Kendinize sorun “daha önceki ilişkilerimde nerede hata yaptım, neleri
değiştirmem gerekiyor, artık hayatımda tam olarak neyi istiyor &
istemiyorum ve gitmeyen belli başlı şeyler ne/lerdi?”
Nitelikli ilişkileri, nitelikli duygular
ve nitelikli davranışlar yaratır. Bu yüzden, her şeyden önce kendi
duygularımızı tanımamız, hangi duyguların hayatımızı domine ettiğini fark
etmemiz ve o duyguları nasıl yönetebileceğimizi iyi anlamamız çok önemli.
- Huzurlu bir ilişkiyi, huzursuz ve dolu bir
zihinle kuramazsınız. Dolu bir zihin negativite üretmeye hazır olur.
Negatif yayınınız ilişkinizi olumsuz yönde etkiler. Meditasyon, zihni
boşaltmanın en sade yoludur. Zihniniz rahatlarsa, olayları çok daha net ve
objektif bir biçimde değerlendirebilir, normal şartlarda tepki vereceğiniz
konularda soğukkanlılığınızı koruyarak daha rahat iletişim kurabilirsiniz.
Düzenli meditasyonun pek çok sayısız faydasından biri de bu.
- Birbirinizi tolere etmeyin. Bunu, sevgili üstadım
Sri Sri Ravi Shankar söylüyor. Tolere etmek, kulağa çok fedakârca gibi
gelse de, tolere edilen konu her neyse, sonunda mutlaka bir patlama
yaşanıyor. Tolere etmeyin. İlişkilerde genellikle olumsuz yanlarını
insanlar birbirlerinin gözüne sokar; iş “sen şöylesin”, “sen böylesin”e
döner... Tolere etmek yerine, sevgilinizi olumsuz yönleriyle de, olduğu
gibi kabul edin. Eksiğini, gediğini de sevin, sarıp sarmalayın. Hem hangimiz
mükemmeliz ki acaba?
- Değişime ve eleştiriye açık olmak ilişkinizi taze
tutar. Kendini yenilemek, olumsuz yanlarının farkında olmak ve
değiştirmeye yönelmek kolay olmasa da sağlam bir ilişkinin püf noktası.

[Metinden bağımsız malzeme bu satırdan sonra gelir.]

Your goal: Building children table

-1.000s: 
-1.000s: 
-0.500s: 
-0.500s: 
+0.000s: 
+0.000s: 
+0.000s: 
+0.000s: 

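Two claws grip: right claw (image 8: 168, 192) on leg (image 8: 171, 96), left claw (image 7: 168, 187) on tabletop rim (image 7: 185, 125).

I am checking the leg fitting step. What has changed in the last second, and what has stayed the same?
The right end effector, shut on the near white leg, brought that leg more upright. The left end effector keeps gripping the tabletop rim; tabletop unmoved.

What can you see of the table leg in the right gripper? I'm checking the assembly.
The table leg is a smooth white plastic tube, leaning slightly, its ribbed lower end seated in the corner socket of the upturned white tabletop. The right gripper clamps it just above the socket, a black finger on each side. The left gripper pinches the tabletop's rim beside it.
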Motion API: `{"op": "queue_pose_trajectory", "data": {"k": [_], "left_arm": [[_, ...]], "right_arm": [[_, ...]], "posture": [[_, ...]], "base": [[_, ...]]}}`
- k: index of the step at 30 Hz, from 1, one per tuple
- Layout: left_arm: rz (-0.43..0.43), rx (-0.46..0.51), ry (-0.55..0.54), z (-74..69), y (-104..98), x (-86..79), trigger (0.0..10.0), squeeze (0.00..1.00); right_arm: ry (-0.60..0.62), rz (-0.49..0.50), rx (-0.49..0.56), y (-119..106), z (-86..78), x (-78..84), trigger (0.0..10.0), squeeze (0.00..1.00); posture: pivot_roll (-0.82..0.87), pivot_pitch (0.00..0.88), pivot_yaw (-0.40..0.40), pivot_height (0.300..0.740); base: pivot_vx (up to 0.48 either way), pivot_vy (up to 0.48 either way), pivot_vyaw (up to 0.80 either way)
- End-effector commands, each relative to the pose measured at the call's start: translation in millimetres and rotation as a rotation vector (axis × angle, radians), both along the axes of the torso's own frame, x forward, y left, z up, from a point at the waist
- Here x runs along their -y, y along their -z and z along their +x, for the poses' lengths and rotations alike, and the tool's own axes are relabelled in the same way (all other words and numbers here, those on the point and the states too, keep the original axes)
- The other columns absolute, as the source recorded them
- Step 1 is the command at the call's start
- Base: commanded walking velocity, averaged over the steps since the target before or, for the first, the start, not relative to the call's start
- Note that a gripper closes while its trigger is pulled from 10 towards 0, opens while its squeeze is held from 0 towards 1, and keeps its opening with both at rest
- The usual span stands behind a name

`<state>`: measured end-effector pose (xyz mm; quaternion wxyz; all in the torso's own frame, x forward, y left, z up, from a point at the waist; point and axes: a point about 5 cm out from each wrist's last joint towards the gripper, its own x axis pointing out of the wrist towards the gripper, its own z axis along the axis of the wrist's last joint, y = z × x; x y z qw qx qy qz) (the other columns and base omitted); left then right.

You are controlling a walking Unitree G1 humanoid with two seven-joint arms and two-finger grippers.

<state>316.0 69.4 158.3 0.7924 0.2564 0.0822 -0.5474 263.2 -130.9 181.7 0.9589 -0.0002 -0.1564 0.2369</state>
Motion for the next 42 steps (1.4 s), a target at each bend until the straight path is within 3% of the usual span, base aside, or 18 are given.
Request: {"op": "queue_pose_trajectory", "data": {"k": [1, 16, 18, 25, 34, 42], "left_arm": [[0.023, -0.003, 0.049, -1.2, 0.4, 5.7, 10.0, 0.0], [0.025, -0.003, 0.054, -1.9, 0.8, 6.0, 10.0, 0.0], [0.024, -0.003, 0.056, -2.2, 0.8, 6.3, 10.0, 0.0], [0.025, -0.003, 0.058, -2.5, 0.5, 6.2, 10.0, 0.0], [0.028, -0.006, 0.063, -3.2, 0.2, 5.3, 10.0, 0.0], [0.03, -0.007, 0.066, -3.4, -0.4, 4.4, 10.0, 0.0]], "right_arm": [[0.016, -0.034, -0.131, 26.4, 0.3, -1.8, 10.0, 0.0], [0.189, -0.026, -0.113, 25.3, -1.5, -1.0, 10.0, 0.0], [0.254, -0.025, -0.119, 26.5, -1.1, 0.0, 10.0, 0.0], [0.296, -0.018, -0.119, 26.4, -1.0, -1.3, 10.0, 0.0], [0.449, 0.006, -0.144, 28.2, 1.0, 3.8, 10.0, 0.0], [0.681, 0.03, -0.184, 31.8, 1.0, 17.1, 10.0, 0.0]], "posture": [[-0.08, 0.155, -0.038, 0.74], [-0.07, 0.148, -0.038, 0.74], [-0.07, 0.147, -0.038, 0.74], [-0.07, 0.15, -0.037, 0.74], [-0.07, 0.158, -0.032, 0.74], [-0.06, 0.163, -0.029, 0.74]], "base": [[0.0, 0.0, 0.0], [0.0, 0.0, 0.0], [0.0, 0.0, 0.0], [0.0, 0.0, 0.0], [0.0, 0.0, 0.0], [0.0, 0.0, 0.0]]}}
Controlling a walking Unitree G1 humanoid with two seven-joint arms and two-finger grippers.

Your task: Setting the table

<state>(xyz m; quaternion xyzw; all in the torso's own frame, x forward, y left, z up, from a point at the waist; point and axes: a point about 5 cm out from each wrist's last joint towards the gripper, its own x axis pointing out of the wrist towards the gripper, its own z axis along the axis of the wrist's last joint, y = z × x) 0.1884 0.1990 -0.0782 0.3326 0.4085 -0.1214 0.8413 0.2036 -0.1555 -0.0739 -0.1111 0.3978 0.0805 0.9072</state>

Biz Özev’ler olarak ayda bir kere yuvarlak masa yapar, herkesin
birbirinden memnun olmadığı konuları konuşurduk. Küçükken bu toplantıların
değerini haliyle çok anlamaz, üzülerek o masadan ayrılırdım. Fakat şimdi
ne kadar önemli bir şey yaptığımızı anlıyorum… Eleştiriye açık olup,
eleştirileri duyup, değiştirme olgunluğunu göstermek sanırım en zoru…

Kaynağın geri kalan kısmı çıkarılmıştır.